## Your instructions
From the listing below, pick out each line with the word "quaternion".

## Recorded data
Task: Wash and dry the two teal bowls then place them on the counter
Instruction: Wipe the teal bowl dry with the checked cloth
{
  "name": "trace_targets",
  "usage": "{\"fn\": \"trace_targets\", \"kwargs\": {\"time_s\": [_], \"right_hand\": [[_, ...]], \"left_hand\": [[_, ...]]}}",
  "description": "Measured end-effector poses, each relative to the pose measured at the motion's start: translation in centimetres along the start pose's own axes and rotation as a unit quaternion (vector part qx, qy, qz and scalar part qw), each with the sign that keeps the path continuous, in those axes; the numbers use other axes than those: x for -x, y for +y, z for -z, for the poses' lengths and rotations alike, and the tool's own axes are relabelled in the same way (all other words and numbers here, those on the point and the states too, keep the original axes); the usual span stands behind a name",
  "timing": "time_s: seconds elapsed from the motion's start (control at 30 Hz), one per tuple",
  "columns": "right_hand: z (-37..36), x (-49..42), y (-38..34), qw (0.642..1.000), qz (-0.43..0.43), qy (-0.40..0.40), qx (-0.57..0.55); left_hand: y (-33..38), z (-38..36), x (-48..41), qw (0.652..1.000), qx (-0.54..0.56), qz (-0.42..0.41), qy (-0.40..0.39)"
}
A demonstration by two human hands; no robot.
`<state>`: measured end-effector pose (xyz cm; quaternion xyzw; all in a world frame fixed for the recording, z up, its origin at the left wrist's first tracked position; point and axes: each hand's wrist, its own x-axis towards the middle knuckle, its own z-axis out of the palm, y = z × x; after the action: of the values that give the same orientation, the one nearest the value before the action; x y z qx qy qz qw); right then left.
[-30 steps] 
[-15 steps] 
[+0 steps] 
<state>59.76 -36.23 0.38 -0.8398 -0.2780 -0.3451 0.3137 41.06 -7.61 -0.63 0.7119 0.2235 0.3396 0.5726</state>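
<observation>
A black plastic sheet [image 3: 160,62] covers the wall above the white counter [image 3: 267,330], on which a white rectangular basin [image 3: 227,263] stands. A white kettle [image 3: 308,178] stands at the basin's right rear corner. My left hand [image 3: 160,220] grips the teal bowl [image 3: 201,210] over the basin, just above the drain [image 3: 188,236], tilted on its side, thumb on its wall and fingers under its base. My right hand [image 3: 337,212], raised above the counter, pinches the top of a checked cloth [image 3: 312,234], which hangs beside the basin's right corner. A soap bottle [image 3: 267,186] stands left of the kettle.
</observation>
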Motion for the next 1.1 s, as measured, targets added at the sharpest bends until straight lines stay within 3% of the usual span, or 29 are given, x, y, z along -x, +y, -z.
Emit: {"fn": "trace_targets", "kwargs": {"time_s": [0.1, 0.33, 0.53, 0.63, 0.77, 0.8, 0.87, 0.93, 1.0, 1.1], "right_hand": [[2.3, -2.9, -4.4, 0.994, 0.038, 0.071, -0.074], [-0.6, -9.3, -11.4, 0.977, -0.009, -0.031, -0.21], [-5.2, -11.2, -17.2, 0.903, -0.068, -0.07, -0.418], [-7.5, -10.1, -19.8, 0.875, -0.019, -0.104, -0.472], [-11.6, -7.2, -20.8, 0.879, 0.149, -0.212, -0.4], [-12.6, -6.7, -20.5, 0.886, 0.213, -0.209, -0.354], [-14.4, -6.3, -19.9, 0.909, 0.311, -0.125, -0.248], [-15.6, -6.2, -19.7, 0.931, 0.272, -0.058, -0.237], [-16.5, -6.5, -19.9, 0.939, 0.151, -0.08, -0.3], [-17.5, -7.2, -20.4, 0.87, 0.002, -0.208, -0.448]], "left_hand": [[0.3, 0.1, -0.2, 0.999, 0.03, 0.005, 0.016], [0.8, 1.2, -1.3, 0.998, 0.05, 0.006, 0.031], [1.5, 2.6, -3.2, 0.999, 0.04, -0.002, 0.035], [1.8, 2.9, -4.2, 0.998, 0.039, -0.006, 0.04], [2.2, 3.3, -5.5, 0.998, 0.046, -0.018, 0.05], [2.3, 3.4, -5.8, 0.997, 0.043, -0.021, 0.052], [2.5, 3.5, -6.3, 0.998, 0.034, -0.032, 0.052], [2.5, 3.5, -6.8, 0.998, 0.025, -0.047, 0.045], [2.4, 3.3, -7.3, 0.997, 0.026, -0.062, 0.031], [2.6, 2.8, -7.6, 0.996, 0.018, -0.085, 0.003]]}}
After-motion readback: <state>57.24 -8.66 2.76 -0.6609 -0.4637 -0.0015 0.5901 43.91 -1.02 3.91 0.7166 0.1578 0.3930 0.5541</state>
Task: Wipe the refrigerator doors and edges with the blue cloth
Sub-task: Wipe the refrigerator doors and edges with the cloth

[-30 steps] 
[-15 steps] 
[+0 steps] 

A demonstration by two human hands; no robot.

## Your solution
  "description": "Measured end-effector poses, each relative to the pose measured at the motion's start: translation in centimetres along the start pose's own axes and rotation as a unit quaternion (vector part qx, qy, qz and scalar part qw), each with the sign that keeps the path continuous, in those axes; the numbers use other axes than those: x for -x, y for +y, z for -z, for the poses' lengths and rotations alike, and the tool's own axes are relabelled in the same way (all other words and numbers here, those on the point and the states too, keep the original axes); the usual span stands behind a name",
`<state>`: measured end-effector pose (xyz cm; quaternion xyzw; all in a world frame fixed for the recording, z up, its origin at the left wrist's first tracked position; point and axes: each hand's wrist, its own x-axis towards the middle knuckle, its own z-axis out of the palm, y = z × x; after the action: of the values that give the same orientation, the one nearest the value before the action; x y z qx qy qz qw); right then left.

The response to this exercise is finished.